Deployment expertise is a full-stack role
SaaStr says the scarce role now is the "agentic deployment expert" — and it's right, if deployment means owning data, evals, workflow, cost, and change end to end. Installing tools fast is the junior version of the job.
SaaStr published a piece arguing that the scarce skill of this phase isn't building AI or prompting it — it is deploying it. The "agentic deployment expert": someone who can look at your team, name the eight ways a tool would improve it and the three ways it wouldn't, get it in, train it, and measure the output. Their framing of the eras rings true — 2023 needed engineers because raw models were wild, 2024 was the convoluted-prompt period, and now capable generalists can make agents do real work. Their proposed hiring test is pleasingly concrete: what commercial AI tool did you deploy in the last 30 days, and what measured ROI did it produce?
No labor-market data backs the scarcity claim — it is an experienced investor's opinion, and Craft Ventures was pointing 80% of its investments at AI back in 2023, so the author is talking their book. I'll co-sign anyway, with one large amendment, because the phrase will otherwise get cheapened within a quarter.
"Deployment" cannot mean installing tools quickly. That version of the role already exists in every enterprise — the person who has trialed forty tools, demos beautifully, and leaves behind forty licenses and no changed workflow.
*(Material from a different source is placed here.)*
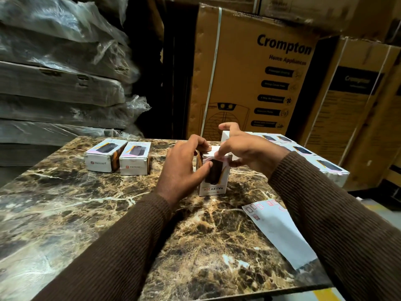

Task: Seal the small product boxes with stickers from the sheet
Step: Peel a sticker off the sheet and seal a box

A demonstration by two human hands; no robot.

If "deployment expert" comes to mean that person, the title will be worthless by Diwali.
The version worth hiring — the version that is genuinely scarce — owns a full stack that has almost nothing to do with software installation. Workflow discovery: finding the recurring work where an agent actually pays, which requires sitting with the team, not reading the tool's website. Data readiness: knowing whether the knowledge base, permissions, and integrations can feed the tool before promising anything. Evaluation: defining what "working" means for this workflow and building the small eval that proves it — before rollout, not after complaints. Security and policy review: what the tool may read, write, and retain, cleared with the people who own those answers. Change adoption: managers enrolled, training mapped to real tasks, the first cohort coached through week three, where usage goes to die. Operating cost: the run-rate at real volume, not the pilot invoice. And sustained outcomes: still measuring at month six, when the honeymoon metrics have worn off.
That is a full-stack role — the stack just isn't technical. It is data, evaluation, workflow, risk, money, and organizational change, held by one accountable person.
At work, the client pattern that proves the scarcity: plenty of AI-aware staff, real budget, tools everywhere — and when I ask who is accountable for integration, adoption, quality evidence, operating cost, and post-launch support on their flagship deployment, five different people answer, which means nobody. The tools were all deployed, in the installation sense. Nothing was deployed in the ownership sense. The gap between those two sentences is the entire role SaaStr is naming.
My rule for hiring it: extend SaaStr's 30-day test by two questions. What did you deploy — and what did you decline to deploy, and why? The expert has a graveyard of tools they evaluated and rejected; the installer has only launches. Then: what broke in month two and what did you change? Real deployments always produce this answer. Demos never do.
Steal this scorecard for the job description: workflow discovery, data readiness, evals, security review, change adoption, cost ownership, sustained outcomes — seven lines, each needing a named example from the candidate's last two quarters. Anyone who clears five is worth a premium. Anyone who clears all seven, hire before your competitor's procurement cycle finishes.
The scarce skill isn't knowing the tools — it's owning everything around the tool that decides whether it worked.